Bicara sosoknya terbilang lengkap. Sastrawan iya. Wartawan iya. Budayawan iya. Diplomat juga iya. Sejak era 1930-an, AR Baswedan sudah gencar berusaha menyatukan para peranakan Arab untuk membantu perjuangan Indonesia.
AR Baswedan juga sempat mendirikan Partai Arab Indonesia (PAI) di Semarang. Bahkan sampai tercetus Sumpah Pemuda Keturunan Arab pada 5 Oktober 1934 yang berbunyi:
1. Tanah Air Peranakan Arab adalah Indonesia
2. Peranakan Arab harus meninggalkan kehidupan menyendiri (mengisolasi diri)
3. Peranakan Arab memenuhi kewajibannya terhadap tanah air dan bangsa Indonesia
Namun bukan pekerjaan gampang buat AR Baswedan mengajak komunitas peranakan Arab untuk mendukung Indonesia. Negara yang dicanangkan dengan beragam opsi bentuk negara seperti di negara-negara barat. Bagi masyarakat Arab kala itu, apapun yang berbau barat itu kafir.
Pun begitu bukan berarti AR Baswedan patah semangat dan justru, terus menggencarkan pemikiran-pemikirannya lewat berbagai tulisan yang kemudian juga mengarahkan kariernya di dunia jurnalistik di surat kabar Sin Tit Po.
Di masa pendudukan Jepang, AR Baswedan terlibat sebagai wakil peranakan Arab dalam Badan Penyelidik Usaha-Usaha Persiapan Kemerdekaan Indonesia (BPUPKI) pada 1945. Dalam salah satu sidangnya, AR Baswedan menegaskan kembali soal “posisi” peranakan Arab sebagai salah satu elemen bangsa Indonesia.
“Waktu itu di sidang BPUPKI saat agenda soal kewarganegaraan, semua perwakilan keturunan itu berbicara. Perwakilan dari peranakan Tionghoa, ada ada juga dari kelompok pemuda Indo-Belanda yang diwakili PF Dahler dan dari peranakan Arab yang mewakili AR Baswedan,” ujar sejarawan muda Jaka Perbawa kepada Okezone.

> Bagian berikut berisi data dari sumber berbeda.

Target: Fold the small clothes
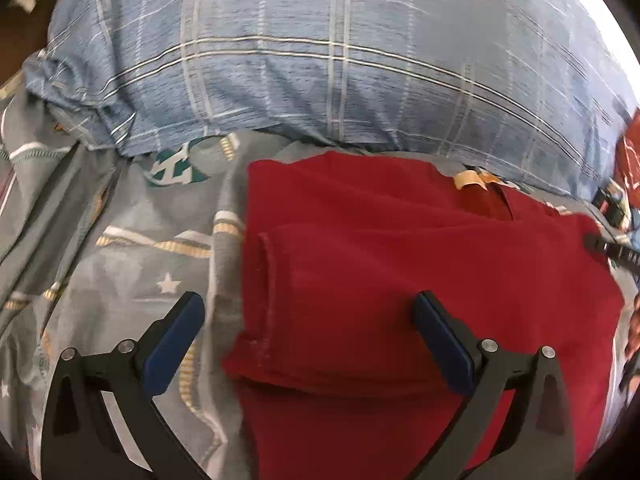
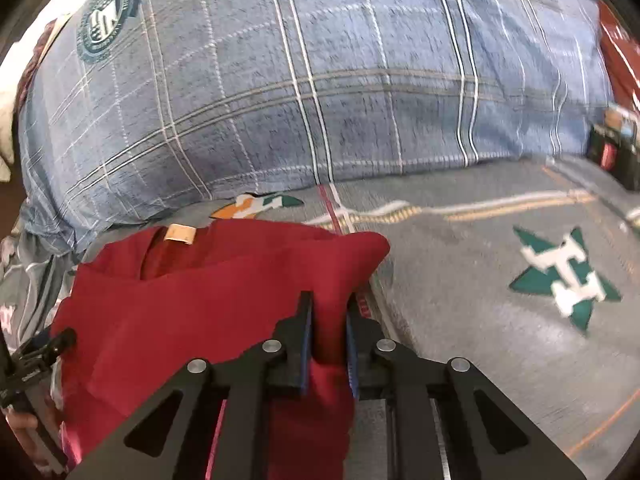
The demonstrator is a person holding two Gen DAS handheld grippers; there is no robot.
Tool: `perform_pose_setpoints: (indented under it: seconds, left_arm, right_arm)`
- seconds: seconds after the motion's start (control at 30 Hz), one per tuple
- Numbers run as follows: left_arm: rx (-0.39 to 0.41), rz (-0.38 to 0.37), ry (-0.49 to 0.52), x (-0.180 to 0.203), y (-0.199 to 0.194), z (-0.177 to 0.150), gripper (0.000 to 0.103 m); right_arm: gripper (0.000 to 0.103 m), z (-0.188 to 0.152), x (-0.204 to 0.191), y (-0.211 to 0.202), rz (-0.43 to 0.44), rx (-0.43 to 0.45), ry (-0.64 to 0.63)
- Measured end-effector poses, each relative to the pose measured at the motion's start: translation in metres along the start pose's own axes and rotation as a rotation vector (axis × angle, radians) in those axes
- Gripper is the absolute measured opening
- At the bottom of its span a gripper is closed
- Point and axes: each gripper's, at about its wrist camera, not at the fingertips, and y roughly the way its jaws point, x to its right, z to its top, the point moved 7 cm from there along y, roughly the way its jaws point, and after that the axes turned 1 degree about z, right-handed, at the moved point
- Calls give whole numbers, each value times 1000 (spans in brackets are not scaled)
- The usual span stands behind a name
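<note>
Item: red shirt (image 2: 192, 300), soft, light, limp knit, probably slip-prone; lies on grey bedsheet (image 2: 460, 320). Right gripper (image 2: 329, 312) pinches a bunched edge fold; left gripper (image 1: 308, 312) gapes wide, empty, above folded sleeve hem. Grip: hems, corners

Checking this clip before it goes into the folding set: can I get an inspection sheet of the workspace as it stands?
Surface: grey bedsheet printed with stars and stripes, wrinkled at the left wrist view's left side.
Job's things: red shirt, partly folded, collar label showing.
Clutter: small black object at the far right, too blurred to name.
Grippers: left gripper open above the shirt's left edge; right gripper shut on a bunched fold of the shirt.
Cables: nothing seen.
Surroundings: blue plaid pillow behind the shirt; red fabric at the far right edge.
</note>
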Motion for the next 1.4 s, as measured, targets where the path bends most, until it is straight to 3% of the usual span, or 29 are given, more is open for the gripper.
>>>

“Di situ dia (AR Baswedan) menyatakan bahwa di mana saya lahir, di situ tanah airku. Sudah enggak ada hubungannya lagi dengan Hadramauth karena sudah turun-temurun tinggal di sini (Indonesia),” imbuh Kurator Museum Perumusan Naskah Proklamasi itu.
Setelah proklamasi dibacakan pada 17 Agustus 1945, AR Baswedan juga membubarkan PAI dan sementara tokoh-tokoh Arab lainnya masuk berbagai partai, AR Baswedan justru masuk kabinet Perdana Menteri Sjahrir sebagai Menteri Muda Penerangan.

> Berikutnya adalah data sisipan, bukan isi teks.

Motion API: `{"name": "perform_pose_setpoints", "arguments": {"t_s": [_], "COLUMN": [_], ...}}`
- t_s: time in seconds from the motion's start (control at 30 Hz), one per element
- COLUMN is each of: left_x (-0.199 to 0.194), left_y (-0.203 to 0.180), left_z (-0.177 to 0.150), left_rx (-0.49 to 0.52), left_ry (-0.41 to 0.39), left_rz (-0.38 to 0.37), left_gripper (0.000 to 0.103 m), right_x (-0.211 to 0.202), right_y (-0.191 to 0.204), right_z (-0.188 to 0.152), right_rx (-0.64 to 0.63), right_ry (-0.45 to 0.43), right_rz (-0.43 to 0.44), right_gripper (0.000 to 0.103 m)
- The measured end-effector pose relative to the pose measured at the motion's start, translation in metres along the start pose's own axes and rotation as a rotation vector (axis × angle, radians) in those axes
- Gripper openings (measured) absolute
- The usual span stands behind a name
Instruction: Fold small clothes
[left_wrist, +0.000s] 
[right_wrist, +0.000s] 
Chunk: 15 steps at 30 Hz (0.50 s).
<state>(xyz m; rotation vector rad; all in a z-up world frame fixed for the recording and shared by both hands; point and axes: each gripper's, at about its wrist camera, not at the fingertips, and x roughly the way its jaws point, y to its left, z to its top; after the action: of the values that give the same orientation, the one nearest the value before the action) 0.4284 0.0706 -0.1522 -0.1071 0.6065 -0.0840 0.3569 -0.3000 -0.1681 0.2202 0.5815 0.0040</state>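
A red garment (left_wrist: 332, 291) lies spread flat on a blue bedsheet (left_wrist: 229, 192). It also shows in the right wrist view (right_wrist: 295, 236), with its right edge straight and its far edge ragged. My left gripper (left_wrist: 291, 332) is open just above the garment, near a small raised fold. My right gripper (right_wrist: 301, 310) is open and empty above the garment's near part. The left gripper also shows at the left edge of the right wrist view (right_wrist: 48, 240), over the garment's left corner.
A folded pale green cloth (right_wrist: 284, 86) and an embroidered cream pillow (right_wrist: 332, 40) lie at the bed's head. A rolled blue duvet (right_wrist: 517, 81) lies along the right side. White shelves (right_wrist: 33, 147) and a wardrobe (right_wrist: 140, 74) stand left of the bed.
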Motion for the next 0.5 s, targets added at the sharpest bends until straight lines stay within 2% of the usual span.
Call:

AR Baswedan juga ikut dalam rombongan delegasi RI yang dipimpin Menteri Luar Negeri H Agus Salim ke Kairo, Mesir pada 19 April 1947. Sekira 4 bulan mereka di Mesir hingga mendapatkan pengakuan kedaulatan resmi Mesir kepada RI secara de facto dan de jure, di mana pengakuan ini yang pertama didapat Indonesia kala itu.
Sepanjang hidupnya hingga wafat pada 16 Maret 1986, AR Baswedan hidup dalam kesederhanaan. Rumah yang ditempatinya di Kompleks Taman Yuwono, Yogyakarta saja, merupakan rumah pinjaman dari H Bilal.
Ya, meski sudah punya sepak terjang yang sarat jasa, AR Baswedan tak pernah memanfaatkan jabatannya sedikit pun. Mobil tua yang dimilikinya pun, merupakan mobil hadiah atau kado ulang tahunnya yang ke-72 dari Wakil Presiden RI Adam Malik yang juga sahabatnya.
AR Baswedan meninggal pada 16 Maret 1986 di usia 77 tahun karena kondisi kesehatannya yang menurun. AR Baswedan menolak dimakamkan di Taman Makam Pahlawan dan berdasarkan wasiatnya, memilih disemayamkan di TPU Tanah Kusir, sebagaimana para pejuang lain yang menolak dimakamkan di Taman Makam Pahlawan.